- TASK PROMPT:
Copies of all lines containing the string "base" are needed from the data below.

(Stored data)
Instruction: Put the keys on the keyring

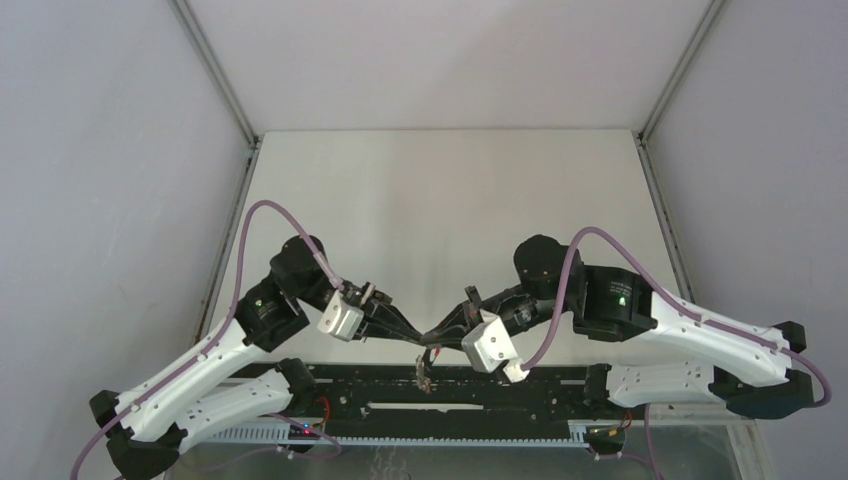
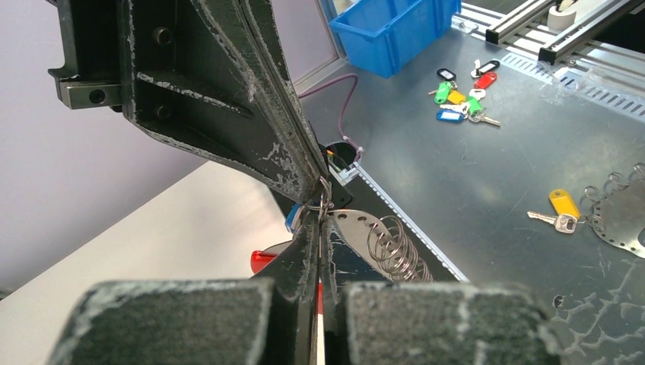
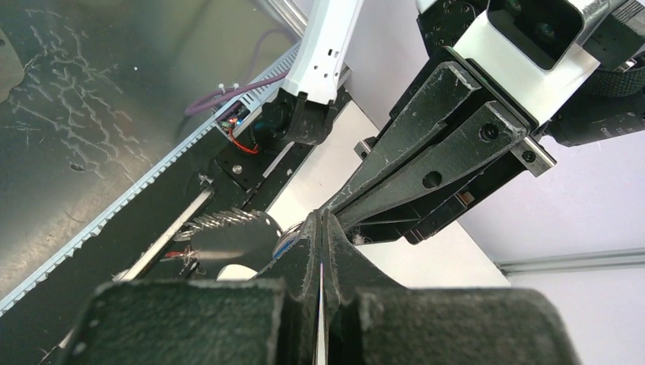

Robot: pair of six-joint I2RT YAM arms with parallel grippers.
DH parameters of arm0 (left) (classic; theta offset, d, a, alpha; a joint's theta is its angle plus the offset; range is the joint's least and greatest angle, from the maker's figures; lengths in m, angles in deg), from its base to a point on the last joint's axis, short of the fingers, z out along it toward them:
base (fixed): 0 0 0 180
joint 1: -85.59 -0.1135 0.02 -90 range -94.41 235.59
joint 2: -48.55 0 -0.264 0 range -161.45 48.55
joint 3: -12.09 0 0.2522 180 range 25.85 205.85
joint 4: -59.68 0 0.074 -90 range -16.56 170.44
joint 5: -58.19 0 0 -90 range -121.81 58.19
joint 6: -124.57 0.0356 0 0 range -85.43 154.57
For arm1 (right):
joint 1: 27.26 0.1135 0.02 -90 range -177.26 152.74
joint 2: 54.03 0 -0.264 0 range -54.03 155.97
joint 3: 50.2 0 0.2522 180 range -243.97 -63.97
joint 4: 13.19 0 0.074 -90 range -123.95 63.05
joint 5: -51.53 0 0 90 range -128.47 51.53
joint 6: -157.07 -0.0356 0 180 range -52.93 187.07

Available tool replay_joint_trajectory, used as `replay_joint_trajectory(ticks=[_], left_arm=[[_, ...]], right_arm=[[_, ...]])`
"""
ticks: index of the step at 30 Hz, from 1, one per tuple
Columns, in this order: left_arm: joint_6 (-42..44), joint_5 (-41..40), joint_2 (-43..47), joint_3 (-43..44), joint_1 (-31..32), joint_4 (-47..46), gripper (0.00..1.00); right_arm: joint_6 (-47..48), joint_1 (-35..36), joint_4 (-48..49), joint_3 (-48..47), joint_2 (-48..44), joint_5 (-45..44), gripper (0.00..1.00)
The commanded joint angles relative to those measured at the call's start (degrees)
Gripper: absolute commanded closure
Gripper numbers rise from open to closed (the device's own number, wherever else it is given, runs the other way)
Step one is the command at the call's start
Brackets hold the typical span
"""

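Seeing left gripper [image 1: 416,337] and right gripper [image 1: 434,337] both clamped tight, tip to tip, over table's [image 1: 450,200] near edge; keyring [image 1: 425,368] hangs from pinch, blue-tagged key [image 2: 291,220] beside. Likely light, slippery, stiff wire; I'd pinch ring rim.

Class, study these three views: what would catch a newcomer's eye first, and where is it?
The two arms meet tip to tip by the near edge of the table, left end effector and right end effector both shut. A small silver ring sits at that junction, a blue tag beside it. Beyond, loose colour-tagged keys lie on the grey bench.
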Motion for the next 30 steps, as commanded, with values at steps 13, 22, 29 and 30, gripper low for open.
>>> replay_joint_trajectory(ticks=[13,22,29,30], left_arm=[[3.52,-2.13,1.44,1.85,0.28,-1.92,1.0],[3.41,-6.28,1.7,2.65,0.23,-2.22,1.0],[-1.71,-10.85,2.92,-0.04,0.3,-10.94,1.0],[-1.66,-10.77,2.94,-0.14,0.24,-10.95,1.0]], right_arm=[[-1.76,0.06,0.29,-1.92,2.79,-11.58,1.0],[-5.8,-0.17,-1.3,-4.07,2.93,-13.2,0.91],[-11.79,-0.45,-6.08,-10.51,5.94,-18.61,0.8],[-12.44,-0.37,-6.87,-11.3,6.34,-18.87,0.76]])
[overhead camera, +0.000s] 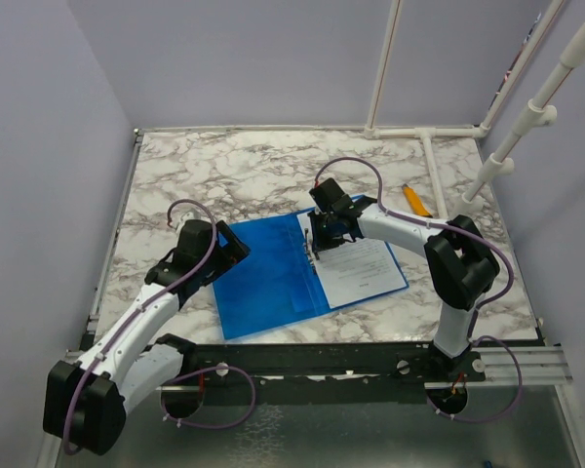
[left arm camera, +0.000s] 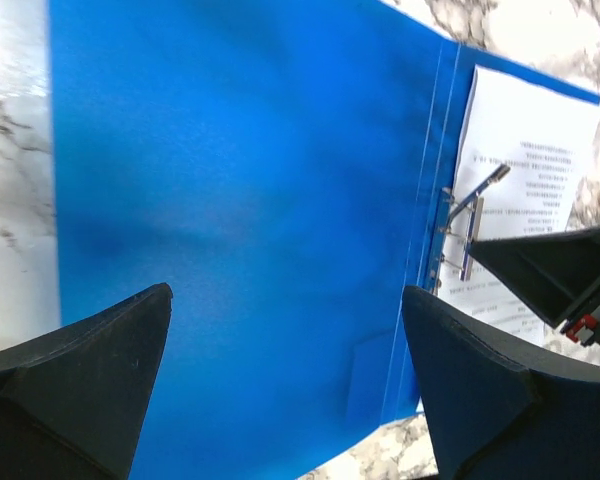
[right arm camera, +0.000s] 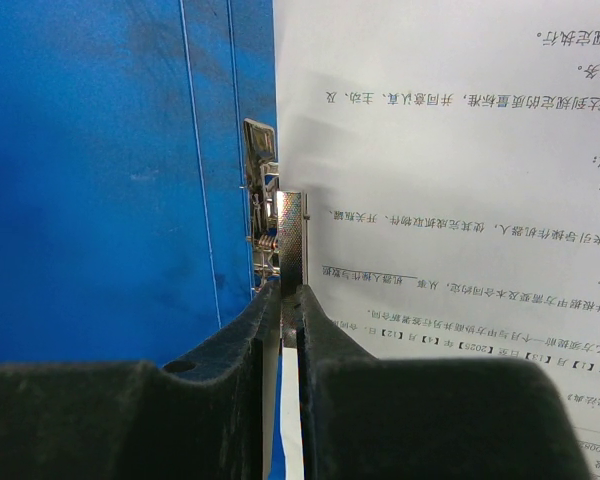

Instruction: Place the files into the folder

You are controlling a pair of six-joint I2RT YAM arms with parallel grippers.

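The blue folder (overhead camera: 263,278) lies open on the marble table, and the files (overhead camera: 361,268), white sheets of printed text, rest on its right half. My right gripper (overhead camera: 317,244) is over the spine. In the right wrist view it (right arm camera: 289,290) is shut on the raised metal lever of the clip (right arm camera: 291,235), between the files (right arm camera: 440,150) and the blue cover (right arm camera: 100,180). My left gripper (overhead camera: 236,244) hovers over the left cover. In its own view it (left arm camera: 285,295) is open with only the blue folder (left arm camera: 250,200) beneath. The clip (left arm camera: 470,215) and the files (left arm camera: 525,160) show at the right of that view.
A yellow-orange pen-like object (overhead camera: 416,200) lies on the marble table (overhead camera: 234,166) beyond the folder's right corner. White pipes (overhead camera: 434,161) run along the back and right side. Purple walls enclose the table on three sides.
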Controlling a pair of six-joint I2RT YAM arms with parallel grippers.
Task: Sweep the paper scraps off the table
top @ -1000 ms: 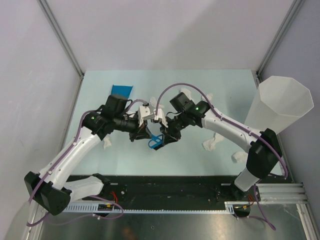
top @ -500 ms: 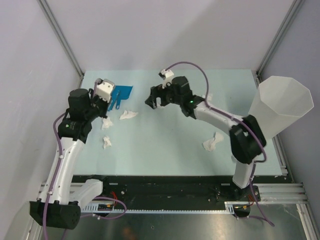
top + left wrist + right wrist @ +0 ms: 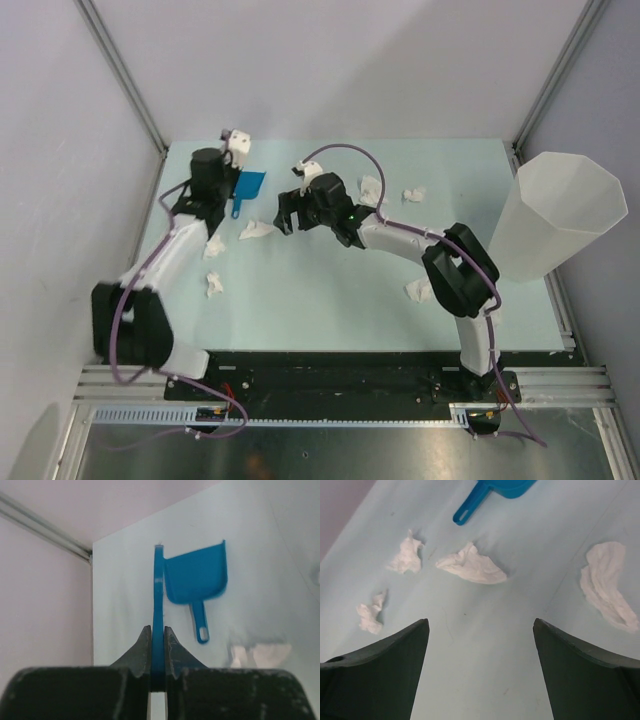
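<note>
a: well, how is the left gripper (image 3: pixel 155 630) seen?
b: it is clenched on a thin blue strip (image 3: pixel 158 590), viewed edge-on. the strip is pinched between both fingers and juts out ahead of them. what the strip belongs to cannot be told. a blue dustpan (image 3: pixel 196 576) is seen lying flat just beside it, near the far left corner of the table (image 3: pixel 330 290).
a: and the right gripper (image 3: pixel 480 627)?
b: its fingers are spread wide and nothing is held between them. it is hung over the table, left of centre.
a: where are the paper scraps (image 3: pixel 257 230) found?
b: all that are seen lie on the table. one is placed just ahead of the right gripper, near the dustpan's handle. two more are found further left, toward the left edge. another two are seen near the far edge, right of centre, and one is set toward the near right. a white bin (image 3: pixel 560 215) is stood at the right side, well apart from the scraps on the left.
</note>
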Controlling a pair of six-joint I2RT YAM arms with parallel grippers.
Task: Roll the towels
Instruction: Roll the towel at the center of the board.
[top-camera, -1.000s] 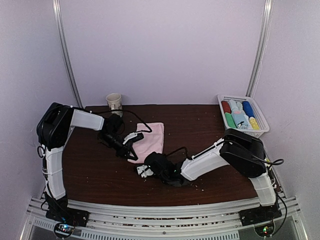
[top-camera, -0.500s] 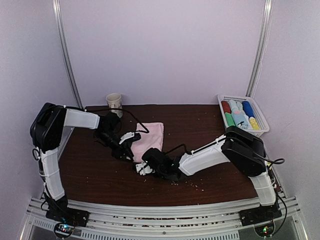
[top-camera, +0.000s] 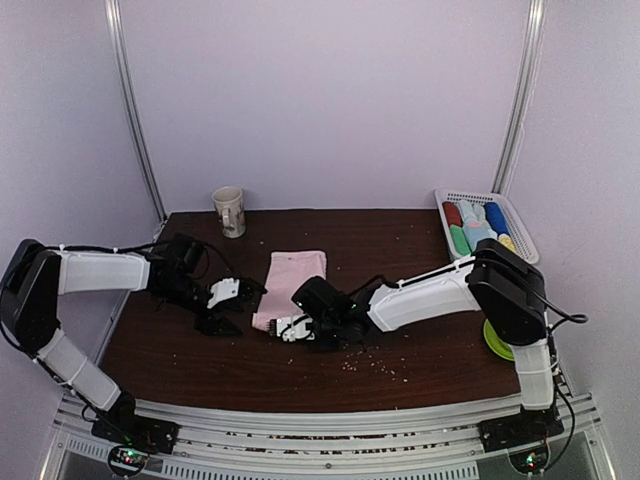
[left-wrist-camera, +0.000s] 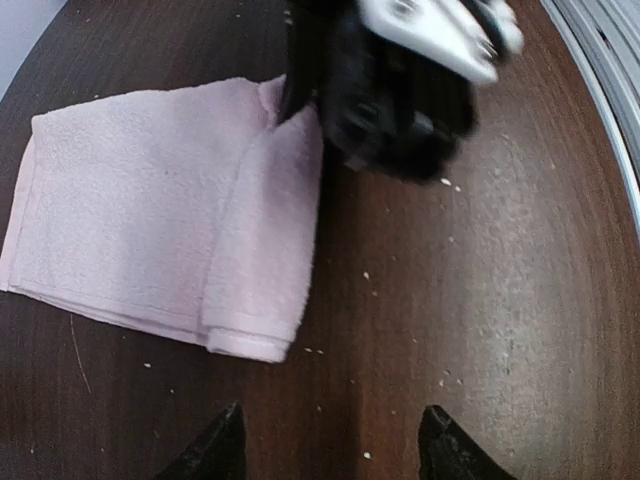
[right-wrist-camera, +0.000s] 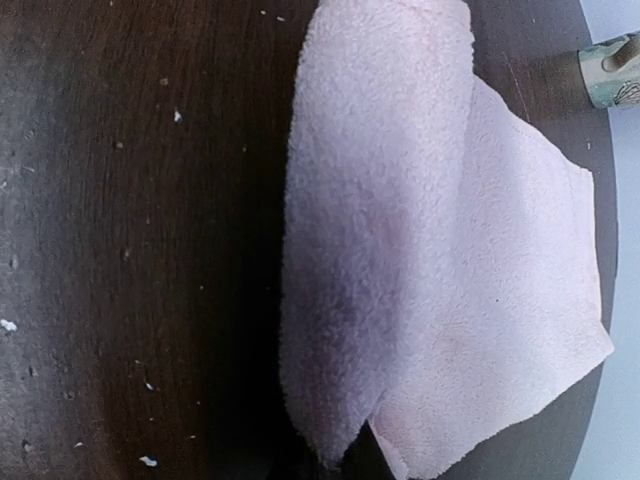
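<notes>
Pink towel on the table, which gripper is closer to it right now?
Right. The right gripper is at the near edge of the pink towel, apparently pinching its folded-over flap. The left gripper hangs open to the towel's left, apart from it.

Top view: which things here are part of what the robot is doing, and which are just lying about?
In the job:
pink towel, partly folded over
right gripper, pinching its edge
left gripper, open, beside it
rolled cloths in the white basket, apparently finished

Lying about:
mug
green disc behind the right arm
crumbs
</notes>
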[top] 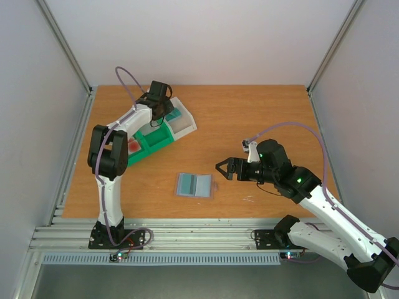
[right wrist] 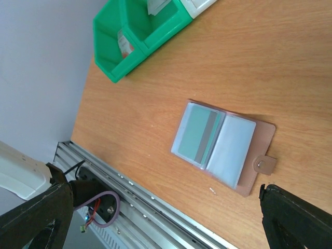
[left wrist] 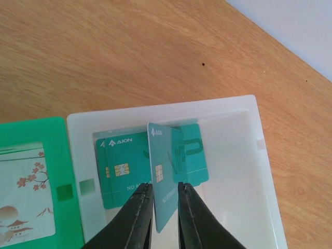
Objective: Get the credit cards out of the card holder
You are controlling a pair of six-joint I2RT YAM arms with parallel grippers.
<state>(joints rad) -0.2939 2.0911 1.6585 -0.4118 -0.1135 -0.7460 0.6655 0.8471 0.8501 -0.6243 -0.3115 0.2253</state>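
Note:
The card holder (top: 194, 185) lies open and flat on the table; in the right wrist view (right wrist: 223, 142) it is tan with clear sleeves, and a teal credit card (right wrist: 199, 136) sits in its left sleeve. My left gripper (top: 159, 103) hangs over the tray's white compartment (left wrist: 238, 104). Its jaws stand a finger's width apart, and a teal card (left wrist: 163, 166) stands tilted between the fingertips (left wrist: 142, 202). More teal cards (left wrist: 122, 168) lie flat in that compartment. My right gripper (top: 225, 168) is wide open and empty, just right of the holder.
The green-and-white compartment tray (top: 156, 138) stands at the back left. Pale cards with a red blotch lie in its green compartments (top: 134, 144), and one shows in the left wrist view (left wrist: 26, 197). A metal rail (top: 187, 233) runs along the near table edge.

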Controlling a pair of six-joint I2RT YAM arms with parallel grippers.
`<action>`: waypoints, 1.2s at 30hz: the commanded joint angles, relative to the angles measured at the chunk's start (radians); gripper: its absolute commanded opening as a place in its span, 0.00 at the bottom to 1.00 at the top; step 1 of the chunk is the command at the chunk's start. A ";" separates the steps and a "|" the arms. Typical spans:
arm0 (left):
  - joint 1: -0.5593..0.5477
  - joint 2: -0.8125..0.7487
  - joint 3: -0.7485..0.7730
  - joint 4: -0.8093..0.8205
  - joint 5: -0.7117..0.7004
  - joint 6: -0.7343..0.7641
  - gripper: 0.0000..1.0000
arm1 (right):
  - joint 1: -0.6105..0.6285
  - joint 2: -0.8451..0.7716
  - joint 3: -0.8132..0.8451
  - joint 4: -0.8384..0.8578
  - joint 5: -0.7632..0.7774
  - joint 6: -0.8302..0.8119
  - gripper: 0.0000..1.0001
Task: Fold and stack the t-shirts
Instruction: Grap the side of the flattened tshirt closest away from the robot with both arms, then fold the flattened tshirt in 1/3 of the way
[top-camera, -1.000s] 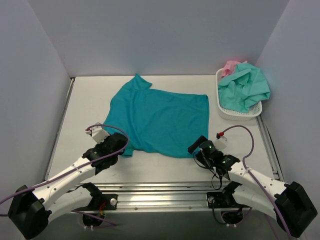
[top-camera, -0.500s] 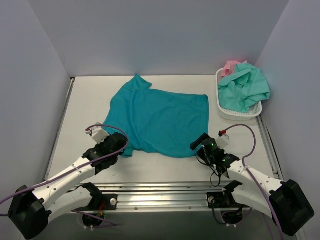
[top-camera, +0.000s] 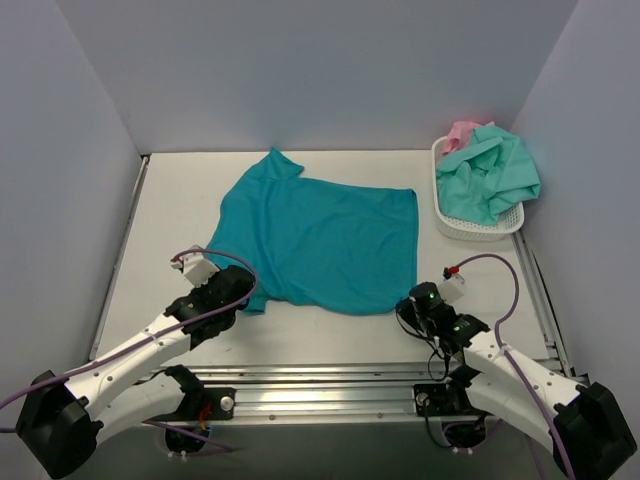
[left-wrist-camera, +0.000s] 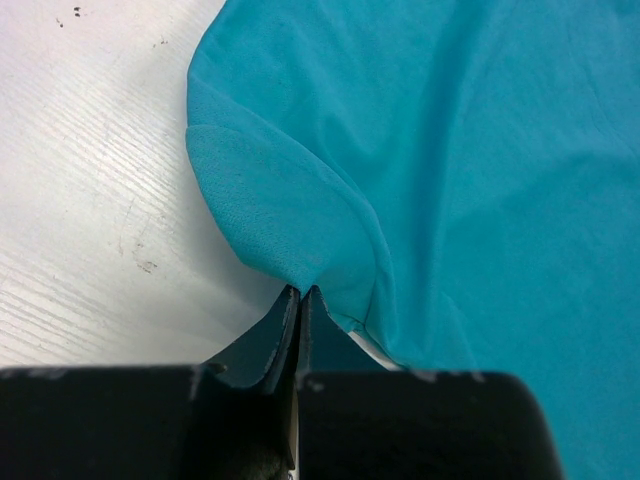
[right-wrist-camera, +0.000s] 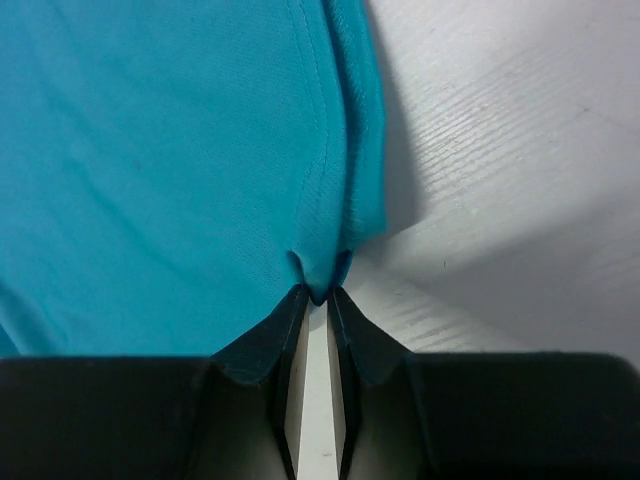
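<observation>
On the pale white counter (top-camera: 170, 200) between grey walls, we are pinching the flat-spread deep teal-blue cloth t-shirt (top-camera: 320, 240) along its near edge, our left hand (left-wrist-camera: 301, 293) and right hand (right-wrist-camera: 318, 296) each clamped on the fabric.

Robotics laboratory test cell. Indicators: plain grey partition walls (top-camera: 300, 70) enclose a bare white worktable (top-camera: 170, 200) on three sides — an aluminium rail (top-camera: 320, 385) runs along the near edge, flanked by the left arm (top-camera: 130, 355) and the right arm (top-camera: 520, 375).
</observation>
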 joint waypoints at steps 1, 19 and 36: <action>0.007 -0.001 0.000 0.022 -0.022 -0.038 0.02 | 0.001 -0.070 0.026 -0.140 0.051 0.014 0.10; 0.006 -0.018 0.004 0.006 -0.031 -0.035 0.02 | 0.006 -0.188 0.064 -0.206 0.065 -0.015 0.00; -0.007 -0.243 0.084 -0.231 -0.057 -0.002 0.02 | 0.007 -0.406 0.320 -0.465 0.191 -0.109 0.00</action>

- YOUR SOLUTION:
DH parameters of arm0 (left) (classic; theta offset, d, a, alpha; a joint's theta is its angle plus the offset; range is the joint's least and greatest angle, from the maker's figures; lengths in m, angles in deg), from its base to a point on the last joint's axis, short of the fingers, z out along it toward them:
base (fixed): 0 0 0 180

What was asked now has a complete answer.